父親はその音に敏感な反応を見せる。ほろ酔い加減の赤黒い顔をいやらしそうに綻ばせながら、電源が入ったままの扇風機を片手に持ち、娘のいる四畳半の部屋へと足を踏み入れていく。
父親は部屋のすぐ脇の、彼女の学習机の上に扇風機をセットすると、たちまち居間と部屋とを仕切るふすまを完全に締め切ってしまった。

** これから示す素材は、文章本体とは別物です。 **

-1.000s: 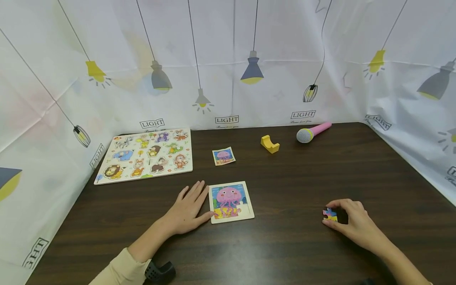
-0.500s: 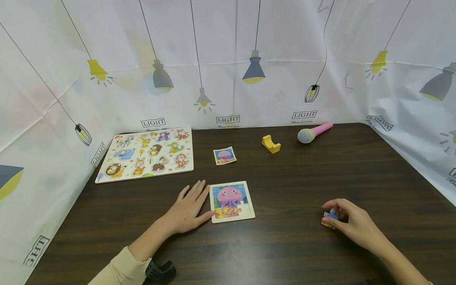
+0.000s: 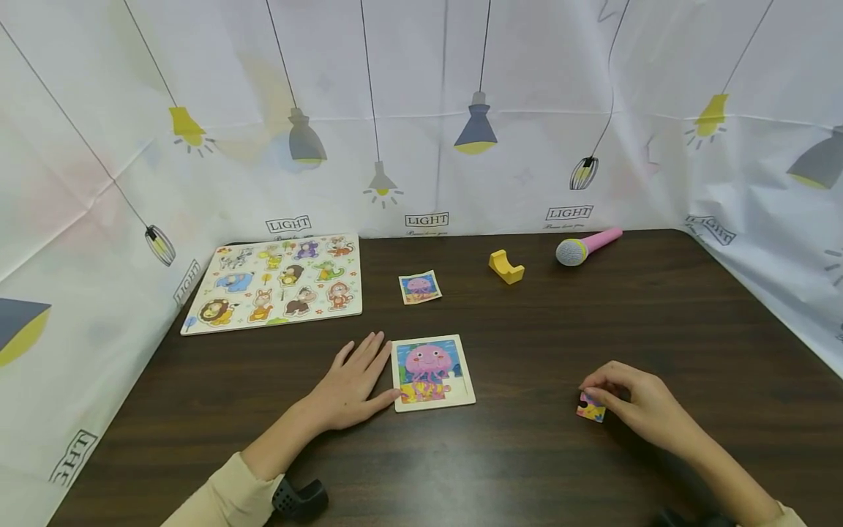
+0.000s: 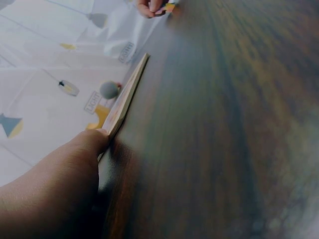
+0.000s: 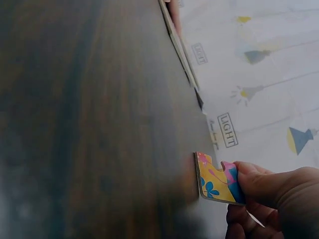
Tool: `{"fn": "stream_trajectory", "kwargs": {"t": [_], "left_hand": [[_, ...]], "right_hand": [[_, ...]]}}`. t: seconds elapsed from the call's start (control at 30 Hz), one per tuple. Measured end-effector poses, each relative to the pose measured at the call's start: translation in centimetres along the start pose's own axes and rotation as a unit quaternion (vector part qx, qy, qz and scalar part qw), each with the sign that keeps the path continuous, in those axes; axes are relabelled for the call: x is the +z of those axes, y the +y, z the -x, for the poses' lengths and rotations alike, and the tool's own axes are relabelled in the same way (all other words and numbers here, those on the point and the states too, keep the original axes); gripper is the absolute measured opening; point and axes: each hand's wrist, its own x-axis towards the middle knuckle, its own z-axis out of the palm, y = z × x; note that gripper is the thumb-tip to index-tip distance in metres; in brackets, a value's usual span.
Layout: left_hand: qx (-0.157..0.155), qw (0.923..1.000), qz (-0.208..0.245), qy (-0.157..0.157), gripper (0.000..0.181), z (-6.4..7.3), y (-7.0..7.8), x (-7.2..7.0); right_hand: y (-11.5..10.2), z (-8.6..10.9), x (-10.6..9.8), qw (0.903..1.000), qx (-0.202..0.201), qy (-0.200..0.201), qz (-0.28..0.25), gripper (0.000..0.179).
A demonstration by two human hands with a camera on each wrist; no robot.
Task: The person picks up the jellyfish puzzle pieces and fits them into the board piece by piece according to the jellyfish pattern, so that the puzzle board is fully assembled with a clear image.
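Note:
A square jellyfish puzzle point(image 3: 428, 366) in a pale wooden tray frame lies flat on the table; its lower right corner shows bare board. My left hand point(image 3: 349, 384) rests on the table at the frame's left side, fingers straight, the thumb touching the edge. In the left wrist view the thumb point(image 4: 84, 149) meets the frame's side. To the right, my right hand point(image 3: 635, 402) pinches a puzzle piece point(image 3: 590, 408) between thumb and fingers. The right wrist view shows that piece point(image 5: 217, 181) up close: yellow, pink and blue, with a notch in one edge.
A small jellyfish picture card point(image 3: 420, 288) lies behind the frame. Farther back are a yellow curved block point(image 3: 506, 267) and a pink toy microphone point(image 3: 587, 247). An animal puzzle board point(image 3: 273, 284) lies at the left, before a printed cloth backdrop point(image 3: 395, 110).
The right hand has moved a little left and turned the puzzle piece between its fingers. The left hand stays by the frame. The head view has shifted slightly.

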Motion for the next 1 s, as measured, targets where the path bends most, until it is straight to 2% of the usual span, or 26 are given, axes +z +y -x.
{"fn": "stream_trajectory", "kwargs": {"t": [0.3, 0.63, 1.0], "left_hand": [[-0.005, 1.0, 0.004, -0.006, 0.081, -0.1, -0.1, 0.0], [-0.002, 1.0, -0.002, -0.002, 0.08, -0.1, 0.0, 0.0], [0.0, 1.0, -0.002, 0.0, 0.08, 0.0, 0.1, -0.1]], "right_hand": [[-0.7, -2.2, 0.9, 0.9993, -0.016, -0.015, -0.031, 0.011], [-2.6, -5.1, 2.5, 0.9962, -0.058, -0.016, -0.064, 0.02], [-4.6, -8.2, 4.9, 0.9894, -0.067, -0.061, -0.113, 0.016]]}}
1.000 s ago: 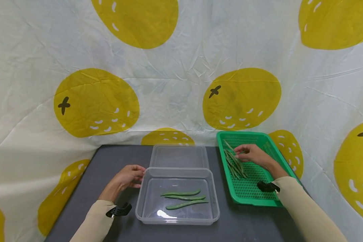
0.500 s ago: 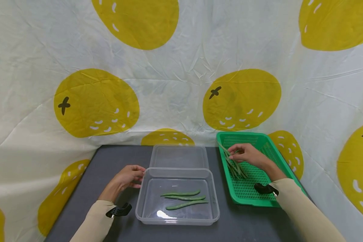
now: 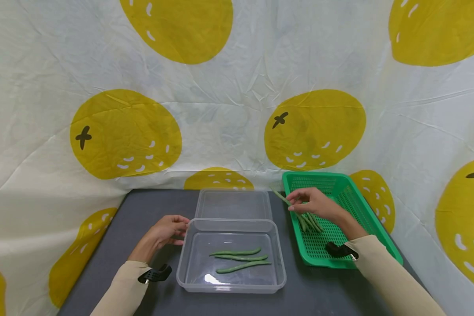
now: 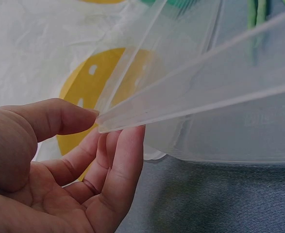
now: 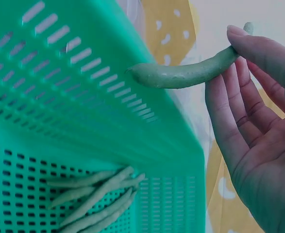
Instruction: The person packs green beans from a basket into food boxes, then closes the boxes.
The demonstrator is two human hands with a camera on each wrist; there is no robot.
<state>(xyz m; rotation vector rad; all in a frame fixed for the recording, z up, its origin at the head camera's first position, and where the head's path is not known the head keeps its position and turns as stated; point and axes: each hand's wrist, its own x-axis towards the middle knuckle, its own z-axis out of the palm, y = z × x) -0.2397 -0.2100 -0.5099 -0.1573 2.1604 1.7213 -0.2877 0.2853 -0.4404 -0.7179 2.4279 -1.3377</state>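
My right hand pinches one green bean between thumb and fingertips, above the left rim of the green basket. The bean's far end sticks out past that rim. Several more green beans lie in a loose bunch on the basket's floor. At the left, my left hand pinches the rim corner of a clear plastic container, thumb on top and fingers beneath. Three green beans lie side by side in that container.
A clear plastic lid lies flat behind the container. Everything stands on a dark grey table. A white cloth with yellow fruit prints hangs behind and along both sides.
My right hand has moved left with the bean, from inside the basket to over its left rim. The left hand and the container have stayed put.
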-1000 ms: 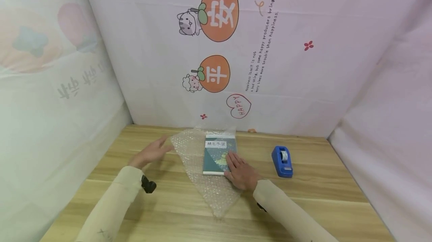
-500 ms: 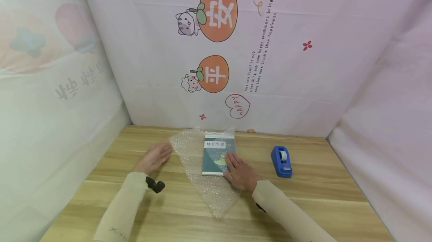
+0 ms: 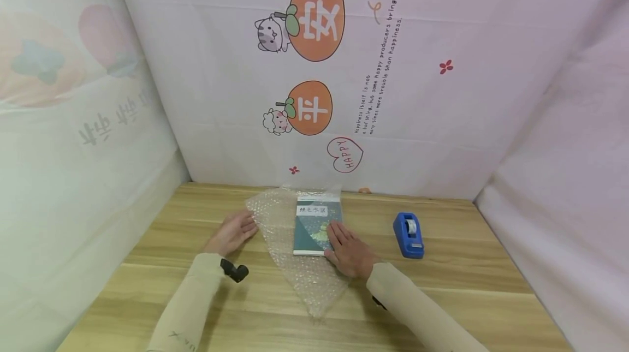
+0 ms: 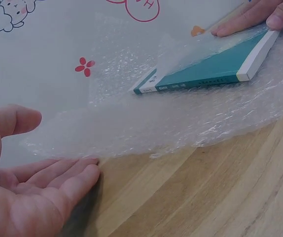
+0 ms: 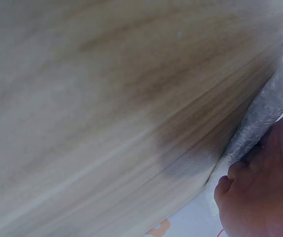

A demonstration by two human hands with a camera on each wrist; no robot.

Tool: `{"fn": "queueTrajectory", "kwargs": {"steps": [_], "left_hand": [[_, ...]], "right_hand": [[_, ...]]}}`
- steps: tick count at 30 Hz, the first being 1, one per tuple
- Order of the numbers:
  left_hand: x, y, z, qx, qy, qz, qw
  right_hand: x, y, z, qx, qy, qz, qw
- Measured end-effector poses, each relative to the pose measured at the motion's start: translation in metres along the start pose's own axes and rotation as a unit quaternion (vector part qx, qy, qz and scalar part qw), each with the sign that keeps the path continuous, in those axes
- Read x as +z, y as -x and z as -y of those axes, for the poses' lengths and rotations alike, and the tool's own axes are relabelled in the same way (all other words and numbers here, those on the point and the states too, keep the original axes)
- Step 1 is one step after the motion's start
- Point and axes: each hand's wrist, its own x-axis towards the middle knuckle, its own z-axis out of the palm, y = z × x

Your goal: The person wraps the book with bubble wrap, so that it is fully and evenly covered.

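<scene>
A teal book point(image 3: 306, 238) with a white label lies on a sheet of bubble wrap point(image 3: 280, 232), one flap of which is folded over the book's right part. My right hand point(image 3: 351, 251) rests flat on that flap, its straight fingers pressing on the book's lower right. At the sheet's left corner is my left hand point(image 3: 235, 232). In the left wrist view its fingers point(image 4: 77, 182) reach to the underside of the sheet's edge, with the thumb raised apart above; it pinches nothing. The right wrist view shows the right hand point(image 5: 260, 192) beside the rolled wrap edge.
A blue tape dispenser point(image 3: 409, 234) with a roll of tape stands on the wooden table point(image 3: 467, 264), right of the book. Printed cloth walls point(image 3: 236, 95) enclose the table at the back and both sides.
My left hand has lowered its fingers and turned palm upward, shifting slightly right to the wrap's left corner. The right hand, book and wrap have stayed put.
</scene>
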Motion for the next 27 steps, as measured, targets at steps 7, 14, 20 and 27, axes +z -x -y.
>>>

空気がすぐによどんでしまうような余りに狭い娘の部屋―――。まったく飾り気のない土塗りの壁やくすんだ板張りの天井―――。そんな窮屈な場所に少女は、父親に命じられるがままに、何と敷布団を折り重なるように二枚も敷いていたのだ。
そして、愛らしい面影を色濃く残した十四歳の少女は、軽装に身を包んだその小さな身体を丸めて横たえたまま、敷き終えた布団の中で、パンツ一枚だけとなった父親の接近を許していったのである‥‥。
――― 千秋にとって「努力の長い夜」が、今夜もこうして始まる ―――
《注意》
この物語はすべてフィクションであり、登場する如何なる人物、団体、国家、人種、地名及び地域等、すべてが架空のものです。また、男性にとって有利とも受け取れる女性の心情に関する心理描写、及び身体機能の記述は、すべてが事実と異なる誤ったものです。